The proportion of women with HBeAg (39%) among HBsAg positive women was similar to that reported in recent studies in Asia [11,12]. Of 141 infants born to 140 HBV chronically infected mothers in this study, 120 were assessed for HBV infection at six months of age and, of those 120 infants, 5 (4%) were found infected. As in many settings in the world, newborns had no access to HB immune globulin. As expected, all 5 infected infants were born to a mother who tested positive for HBeAg during pregnancy. The infection rate among infants born to HBeAg positive mothers was similar to that reported in most studies where infants received HBIg, i.e. from 7% to 11% [11,22–24], though two recent studies reported low rates of transmission: 2% in Thailand  and 4.5% in Hong Kong . The relatively low risk of transmission observed in our study could be related to the short duration between birth and first administration of HB vaccine, the lack of invasive procedures, the low percentage of cesarean sections, or sampling variations.

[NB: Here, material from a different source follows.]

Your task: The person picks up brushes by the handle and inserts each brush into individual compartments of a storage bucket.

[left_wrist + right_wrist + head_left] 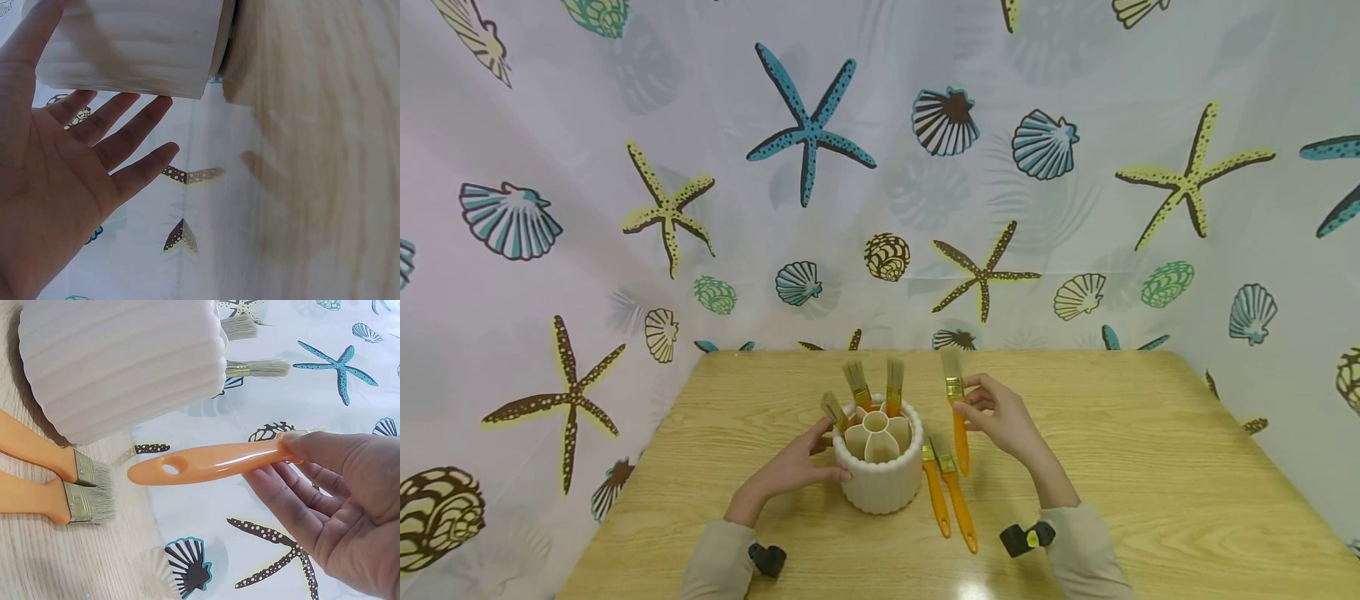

In this first study describing HBV perinatal transmission in Lao PDR, we observed a relatively low rate of MTCT considering the lack of HBIg. Maternal antiviral treatment may have prevented four infections acquired from the mothers. However, one infant was infected by a virus unrelated to her mother’s virus, strongly suggesting immunization failure, and 10 uninfected infants had unsatisfactory levels of anti-HBs antibodies at 6 months. This supports the need for more intensive measures to prevent mother-to-child transmission through the use of immune globulin and/or maternal antiviral prophylaxis, but also the need for improvement of the universal immunization procedures.